In the show, it may be difficult to gauge what must be going on in her mind. But through Masaba’s lens, we realise that it must have taken a tremendous amount of courage for the National Award-winning actor with an exemplary body of work to admit no work was coming her way.
In her 60s now, the senior Gupta did not shy away from being almost at par with newcomers and revealing her desperation for her one true passion.
Her character does not think twice before shooting a song titled ‘Aunty kisko bola’ alongside young men with six-pack abs. I found it truly inspiring that she took a step like this in an ageist industry.
This ‘never too late’ attitude is mirrored even in Masaba’s life. In one scene, she fearlessly marches to a investors’ meeting after a disastrous fashion show and assures them it is not over and she will resurrect her brand and fashion line ‘Hot Mess’.
- Egotism Is Worthless
The mother-daughter relationship is something that I rooted for and I am certain many women will relate to it. However, there is something very special about Masaba and Neena’s bond.
Take, for instance, the scene where the duo is angry with each other for their own reasons for an entire day; Neena fights the urge to call Masaba after she walks out of their house.

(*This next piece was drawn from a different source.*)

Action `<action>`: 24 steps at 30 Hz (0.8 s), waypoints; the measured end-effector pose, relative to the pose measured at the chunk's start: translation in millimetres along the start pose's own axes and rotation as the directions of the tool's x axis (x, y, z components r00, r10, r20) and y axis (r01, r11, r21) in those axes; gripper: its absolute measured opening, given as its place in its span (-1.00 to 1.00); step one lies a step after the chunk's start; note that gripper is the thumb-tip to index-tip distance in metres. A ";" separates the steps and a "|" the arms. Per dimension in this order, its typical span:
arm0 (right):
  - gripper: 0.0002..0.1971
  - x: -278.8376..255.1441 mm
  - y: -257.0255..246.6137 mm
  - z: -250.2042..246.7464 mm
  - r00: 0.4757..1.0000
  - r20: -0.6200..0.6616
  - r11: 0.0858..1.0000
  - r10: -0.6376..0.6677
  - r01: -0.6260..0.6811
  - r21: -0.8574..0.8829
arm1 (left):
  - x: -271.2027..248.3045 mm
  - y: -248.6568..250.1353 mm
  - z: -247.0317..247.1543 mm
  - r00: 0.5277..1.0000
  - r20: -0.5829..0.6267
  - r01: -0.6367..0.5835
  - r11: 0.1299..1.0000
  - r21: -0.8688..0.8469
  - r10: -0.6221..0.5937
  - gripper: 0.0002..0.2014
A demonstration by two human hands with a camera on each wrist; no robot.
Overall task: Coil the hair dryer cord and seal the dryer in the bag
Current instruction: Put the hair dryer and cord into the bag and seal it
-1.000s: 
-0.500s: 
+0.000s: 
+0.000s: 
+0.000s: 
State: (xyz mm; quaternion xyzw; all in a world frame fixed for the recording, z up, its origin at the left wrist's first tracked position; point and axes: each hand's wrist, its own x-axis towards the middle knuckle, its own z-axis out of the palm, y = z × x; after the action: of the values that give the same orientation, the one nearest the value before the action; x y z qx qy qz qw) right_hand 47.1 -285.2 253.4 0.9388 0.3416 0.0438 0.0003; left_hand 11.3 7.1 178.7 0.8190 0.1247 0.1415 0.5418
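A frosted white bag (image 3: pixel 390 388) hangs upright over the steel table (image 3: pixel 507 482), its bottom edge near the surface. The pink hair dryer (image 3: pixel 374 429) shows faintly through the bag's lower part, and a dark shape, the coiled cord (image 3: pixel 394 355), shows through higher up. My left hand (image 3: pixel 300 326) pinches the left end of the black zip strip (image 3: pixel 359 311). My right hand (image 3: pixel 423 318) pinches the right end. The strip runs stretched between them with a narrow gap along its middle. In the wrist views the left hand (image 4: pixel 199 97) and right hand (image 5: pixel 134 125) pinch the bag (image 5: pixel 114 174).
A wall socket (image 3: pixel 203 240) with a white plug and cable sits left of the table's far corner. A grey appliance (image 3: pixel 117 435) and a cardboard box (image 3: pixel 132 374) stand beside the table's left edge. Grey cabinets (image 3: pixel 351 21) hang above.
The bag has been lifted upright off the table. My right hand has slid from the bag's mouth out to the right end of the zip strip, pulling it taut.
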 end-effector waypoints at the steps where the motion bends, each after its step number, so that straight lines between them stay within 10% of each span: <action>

People say there is a very fine line between ego and anger; the Guptas ace this line in the show. When Masaba finally returns, only to pack her bags and find a new place, she happens to see her mom’s Instagram post for work. In the very next second, she sheds her anger and reshares it with a heartfelt message on her timeline. Then, she slowly walks towards her mother to tell her how proud she is.
“Just the other day I was telling someone … how I am never afraid or shy to ask for work. It’s obviously genetic,’ the real-life Masaba wrote.
As a doting daughter, she does not miss her mother’s first shot after the post (hint: the one where she plays a pregnant lady) despite having a crazy day and taunting her mother for calling her in the midst of her fashion show.
- Single Woman In The House
The sheer pressure of being a single woman in India is no secret. In a society that believes a woman is incomplete without a partner, Masaba’s take on singlehood comes like a breath of fresh air. Sure, after her divorce she moves on and notices attractive men around her, but at no point does the character look for a ‘reliable’ ‘supportive’ man.
In fact, she owns singlehood by getting her own pad and having pajama parties with her best friend. When she moves into her new house, she finds herself lonely but the transition to being content with her own self is pleasurable to watch.